La décision des députés de la Majorité parlementaire de ne pas accueillir le ministre du Budget est irresponsable, inacceptable et relève d’une forfaiture qui risque d’installer le Sénégal dans une impasse politique lourde de conséquences pour le pays.
De quoi s’est-il agi ? D’une réponse informelle du Premier ministre à un député de sa coalition, l’intimant de ne pas se présenter devant la représentation nationale tant qu’un nouveau Règlement intérieur n’est pas voté. Il s’agit d’une prise de position individuelle (celle d’un député qui engage sa seule personne) à laquelle le Premier ministre aurait pu ne pas répondre. Mais ce serait dans le même temps manquer d’élégance, l’interpellation venant après tout d’un député investi de la légitimité populaire. Ce à quoi le Premier ministre a répondu par un « Si ». Tout est là ! Ousmane Sonko n’a à aucun moment, en aucun cas, déclaré qu’il ne se soumettrait pas à l’exercice de Déclaration de politique générale auquel la Constitution du Sénégal l’oblige. Il est si attaché à cet exercice, qu’il répond à son interlocuteur que si une solution n’était pas trouvée, il le ferait devant un Jury populaire.
Qu’il soit compris que cet exercice, quelle que sera sa portée, n’aurait qu’un caractère symbolique, populaire, mais ne serait d’aucune légalité et ne saurait soustraire le nouveau Premier ministre de l’obligation de faire sa déclaration de politique générale en temps opportun.

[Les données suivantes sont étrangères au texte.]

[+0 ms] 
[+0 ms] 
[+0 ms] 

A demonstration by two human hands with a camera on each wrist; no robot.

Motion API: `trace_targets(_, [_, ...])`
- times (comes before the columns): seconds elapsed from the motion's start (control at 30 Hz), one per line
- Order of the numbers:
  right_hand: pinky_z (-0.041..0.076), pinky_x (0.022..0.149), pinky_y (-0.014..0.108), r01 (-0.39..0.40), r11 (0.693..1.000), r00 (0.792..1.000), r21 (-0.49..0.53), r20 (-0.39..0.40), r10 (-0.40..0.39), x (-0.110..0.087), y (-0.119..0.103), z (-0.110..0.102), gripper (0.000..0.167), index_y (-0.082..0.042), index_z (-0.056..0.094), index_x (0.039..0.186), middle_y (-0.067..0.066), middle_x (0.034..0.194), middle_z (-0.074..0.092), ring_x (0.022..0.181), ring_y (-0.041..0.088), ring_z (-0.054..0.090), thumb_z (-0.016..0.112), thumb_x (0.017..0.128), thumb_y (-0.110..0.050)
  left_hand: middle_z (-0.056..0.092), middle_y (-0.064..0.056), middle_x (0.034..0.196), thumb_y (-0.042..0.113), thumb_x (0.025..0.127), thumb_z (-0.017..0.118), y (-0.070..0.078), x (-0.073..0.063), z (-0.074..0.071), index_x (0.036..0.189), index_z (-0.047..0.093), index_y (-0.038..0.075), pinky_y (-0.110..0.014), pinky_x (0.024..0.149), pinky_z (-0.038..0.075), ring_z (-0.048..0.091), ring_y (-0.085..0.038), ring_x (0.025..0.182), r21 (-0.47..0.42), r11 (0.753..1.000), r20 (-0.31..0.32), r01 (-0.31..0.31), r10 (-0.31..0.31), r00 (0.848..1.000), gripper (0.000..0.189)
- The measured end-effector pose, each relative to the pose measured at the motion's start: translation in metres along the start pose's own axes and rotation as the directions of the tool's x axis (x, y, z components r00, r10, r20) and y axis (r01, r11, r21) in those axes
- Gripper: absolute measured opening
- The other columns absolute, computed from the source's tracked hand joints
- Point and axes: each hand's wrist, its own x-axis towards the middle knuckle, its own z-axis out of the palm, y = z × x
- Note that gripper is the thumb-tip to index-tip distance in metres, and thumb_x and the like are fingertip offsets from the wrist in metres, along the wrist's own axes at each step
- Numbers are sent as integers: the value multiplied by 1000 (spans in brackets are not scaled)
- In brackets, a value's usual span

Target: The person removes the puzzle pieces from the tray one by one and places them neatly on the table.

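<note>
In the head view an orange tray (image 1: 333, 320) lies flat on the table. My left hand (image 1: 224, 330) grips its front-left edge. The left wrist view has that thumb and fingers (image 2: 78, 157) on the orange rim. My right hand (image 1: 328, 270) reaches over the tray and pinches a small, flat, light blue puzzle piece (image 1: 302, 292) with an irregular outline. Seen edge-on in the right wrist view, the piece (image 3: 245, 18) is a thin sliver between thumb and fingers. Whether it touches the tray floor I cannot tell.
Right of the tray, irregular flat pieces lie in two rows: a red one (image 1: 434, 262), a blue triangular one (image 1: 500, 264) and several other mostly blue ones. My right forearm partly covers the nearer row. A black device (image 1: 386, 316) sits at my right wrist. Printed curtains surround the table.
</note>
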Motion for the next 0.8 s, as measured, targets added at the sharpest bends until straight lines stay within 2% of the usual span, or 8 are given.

Seulement en Droit, la Constitution affirme, et la Loi organique précise et organise. Dans le cas d’espace, les députés de l’opposition parlementaire ont bien raison de pointer qu’aucune disposition n’est prévue, enfermant le Premier ministre dans des délais. Si ces dispositions existaient, elles avaient été abrogées à la suppression du poste de Premier ministre et n’avaient jamais été remplacées, disons rétablies pour ce cas-ci. Voilà pourquoi la meilleure lecture de la réponse du Premier ministre au député Guy Marius Sagna, c’était l’impératif pour l’Assemblée nationale, de se réunir pour se doter, le temps d’une demi-journée, d’un Règlement réintroduisant les dispositions concernant le Premier ministre. Puisque jamais Ousmane Sonko n’a affirmé qu’il ne se soumettrait pas à son obligation de déclaration de Politique générale et de surcroît, n’a exprimé son avis que de manière informelle. Ce qui, pour le Parlement, ne peut servir de base à une décision puisque ne revêtant aucun caractère administratif ou officiel. Le Premier ministre s’adresse au Président de l’Assemblée nationale selon des modalités formelles bien précisées. Le Président de l’Assemblée nationale aurait pu, à son initiative, inviter le Premier ministre à s’exécuter et attendre sa réponse. Par ailleurs, la décision de ne pas accueillir le débat d’orientation générale n’a aucun fondement légal, n’étant prévu par aucune disposition du Règlement intérieur de l’Assemblée nationale.
Les députés, si tant est qu’ils ont cherché à réagir une prétendue illégalité, on voulu répondre à une illégalité par une autre illégalité. Ce qui, en l’espèce, ne se justifie pas puisque le Premier ministre Sonko n’a commis aucune illégalité. La Constitution à laquelle il doit se conformer, ne l’enferme pas dans un délai formel. Et même si les députés venaient à voter un nouveau Règlement intérieur, il ne s’appliquerait pas à lui rétroactivement. D’où il ressort que les députés de l’opposition ont agi en toute illégalité et viennent d’engager le pays entier dans un bras de fer qui risque de compromettre le marathon budgétaire pour l’exercice 2025 qui devraient débuter au mois d’octobre 2024.